Nell'epoca che stiamo trattando, la sopravvivenza di una nuova borgata dipendeva dal volume di affari che essa sarebbe riuscita a produrre nel tempo. Il "tempo tecnico", per decidere se un nuovo insediamento fosse destinato a sopravvivere o scomparire, copriva un periodo di circa 25 anni e San Giovanni evidentemente sopravvisse agli sconvolgimenti che investirono la Toscana del secolo XIV. Come risulta dalla documentazione del museo, la città venne fondata per accrescere l'onore ed il prestigio di Firenze in quell'area, oltre che per controllare meglio il territorio. Diverso e più specifico fu, invece, il motivo della fondazione di altri borghi come Firenzuola e Scarperia (all'epoca Castel San Barnaba), che servirono per "reprimere e controllare". San Giovanni sorgeva sulle rive dell'Arno, un'importante arteria di comunicazione fluviale che collegava il Casentino e la stessa Arezzo con Firenze, Pisa, giungendo in fine al mare. Noto è, ad esempio, il commercio del pregiato legname che dai boschi del Casentino veniva trasportato via fiume legando i tronchi gli uni agli altri, scendendo poi verso Arezzo passando sotto il Ponte Buriano.  Le zattere proseguivano poi lungo la curva dell'Arno procedendo verso Firenze e Pisa.

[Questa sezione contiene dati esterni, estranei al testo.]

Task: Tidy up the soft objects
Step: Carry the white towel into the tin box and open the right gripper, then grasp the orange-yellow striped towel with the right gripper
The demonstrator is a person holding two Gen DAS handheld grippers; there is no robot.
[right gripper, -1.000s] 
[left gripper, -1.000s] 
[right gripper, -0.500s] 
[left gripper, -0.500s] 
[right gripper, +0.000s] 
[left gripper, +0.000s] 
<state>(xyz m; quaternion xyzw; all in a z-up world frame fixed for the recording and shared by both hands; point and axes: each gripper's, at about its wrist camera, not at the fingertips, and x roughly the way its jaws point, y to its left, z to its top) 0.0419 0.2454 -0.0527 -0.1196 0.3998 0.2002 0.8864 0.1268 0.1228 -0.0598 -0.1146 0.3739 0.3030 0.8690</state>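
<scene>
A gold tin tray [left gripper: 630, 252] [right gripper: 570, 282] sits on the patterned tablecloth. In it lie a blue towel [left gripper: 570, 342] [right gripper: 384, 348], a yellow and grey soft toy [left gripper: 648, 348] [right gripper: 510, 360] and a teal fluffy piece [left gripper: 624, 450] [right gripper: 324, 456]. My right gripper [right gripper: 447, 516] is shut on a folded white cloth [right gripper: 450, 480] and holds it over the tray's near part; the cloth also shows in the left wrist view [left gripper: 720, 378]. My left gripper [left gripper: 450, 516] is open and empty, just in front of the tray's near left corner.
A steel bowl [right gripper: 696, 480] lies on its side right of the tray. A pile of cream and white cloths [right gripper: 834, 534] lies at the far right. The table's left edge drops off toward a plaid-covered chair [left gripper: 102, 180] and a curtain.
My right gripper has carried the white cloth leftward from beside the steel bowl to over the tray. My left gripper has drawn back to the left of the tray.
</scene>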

San Giovanni era posta anche nei pressi di una importante via di comunicazione, una delle ramificazioni della Cassia (quella di fondo valle) che attraversando il Valdarno collegava Arezzo con Firenze. Ecco dunque sorgere e prosperare in quest'area un vivace mercato ed osterie per ospitare i viaggiatori; già nel '300 di locande a San Giovanni se ne contavano almeno cinque, contro le tre di Castelfranco, le quattro di Figline ed una sola a Montevarchi.  Dunque un progetto ben riuscito, al quale se ne aggiunsero presto altri. Nel secolo XIV infatti altri esperimenti urbanistici furono avviati dalla Signorìa di Firenze, come ad esempio Castelfranco di Sopra (1299), Scarperia (all'epoca Castel San Barnaba. 1306), Terranuova Bracciolini (all'epoca Terra Santa Maria 1337), ed in fine Giglio Fiorentino (mai realizzata). Curioso notare come per la fondazione di Terranuova Bracciolini, come incentivo al popolamento del nuovo insediamento, fu posto l'accento sul fatto che in quel luogo tutti coloro che volevano sottrarsi all'autorità di Arezzo, vi avrebbero trovato libertà...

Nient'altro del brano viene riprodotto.